# For US citizens in Canada: mutual funds and form8621



## Rosepetal (May 20, 2013)

Posting this after discussion of PFICs and Canadian mutual funds in this thread earlier on this forum.

The upshot for those who haven't ever heard of this (like me earlier this month):
Canadian mutual funds are complicated for US tax filers.
They are PFICs and you have to file the insanely unreadable Form 8621 with your US tax filings for your Canadian mutual funds.

After much panic over the "mark to marketing" accounting option, which basically means acting as if you had sold the whole mutual fund every year BUT reporting the capital gain as ordinary income not capital gain, I think that if, like me, you have been just reporting your mutual fund dividends as dividends, and capital gain distributions as capital gain distributions, you probably want to make the QEF election. 

This is for those of you poor Canucks-with-US-filing-obligation who, like me, are already invested in Canadian mutual funds. If you're not, maybe it's better to look into the other investment options mentioned in the thread cited above.

Here is a helpful article written for Joe Consumer.. thanks, Fidelity! ( This comes from Fidelity Canada and is not applicable for non-Canadian residents):
http://www.fidelity.ca/cs/Satellite/doc/pfic_overview.pdf


----------



## BBCWatcher (Dec 28, 2012)

Rosepetal said:


> ....you probably want to make the QEF election.


If you can. As I understand it, the fund manager has to support this.


----------



## Rosepetal (May 20, 2013)

BBCWatcher said:


> If you can. As I understand it, the fund manager has to support this.


Yes, since FATCA most Canadian big financial institutions are beginning to realize how many "US persons" with filing obligations they have among their investors.... 

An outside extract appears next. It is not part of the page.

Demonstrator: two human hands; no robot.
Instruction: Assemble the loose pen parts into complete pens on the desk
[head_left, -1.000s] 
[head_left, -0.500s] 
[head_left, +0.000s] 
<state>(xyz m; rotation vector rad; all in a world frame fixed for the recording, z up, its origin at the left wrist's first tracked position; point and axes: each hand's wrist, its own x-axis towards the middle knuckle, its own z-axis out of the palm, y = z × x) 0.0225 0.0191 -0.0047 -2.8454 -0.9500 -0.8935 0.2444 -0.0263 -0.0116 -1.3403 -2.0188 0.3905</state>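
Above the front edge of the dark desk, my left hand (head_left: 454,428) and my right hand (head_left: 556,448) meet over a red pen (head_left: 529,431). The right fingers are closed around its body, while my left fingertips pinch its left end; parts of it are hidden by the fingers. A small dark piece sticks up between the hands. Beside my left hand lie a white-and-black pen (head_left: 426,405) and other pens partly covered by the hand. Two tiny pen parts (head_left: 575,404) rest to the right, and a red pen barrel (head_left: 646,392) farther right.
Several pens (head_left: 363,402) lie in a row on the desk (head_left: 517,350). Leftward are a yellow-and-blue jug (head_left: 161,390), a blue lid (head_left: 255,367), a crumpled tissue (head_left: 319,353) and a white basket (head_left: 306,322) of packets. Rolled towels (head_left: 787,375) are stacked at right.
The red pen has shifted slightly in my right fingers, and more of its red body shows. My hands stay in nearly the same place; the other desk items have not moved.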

it pisses me off that it is the Canadian financial institutions that have to take on the burden of figuring out how to report to the US. You know this has to impact their cost of doing business, and thus their returns. So all Canadians are impacted by FATCA, not just those of us with US filing obligations.


----------



## BBCWatcher (Dec 28, 2012)

Rosepetal said:


> Yes, since FATCA most Canadian big financial institutions are beginning to realize how many "US persons" with filing obligations they have....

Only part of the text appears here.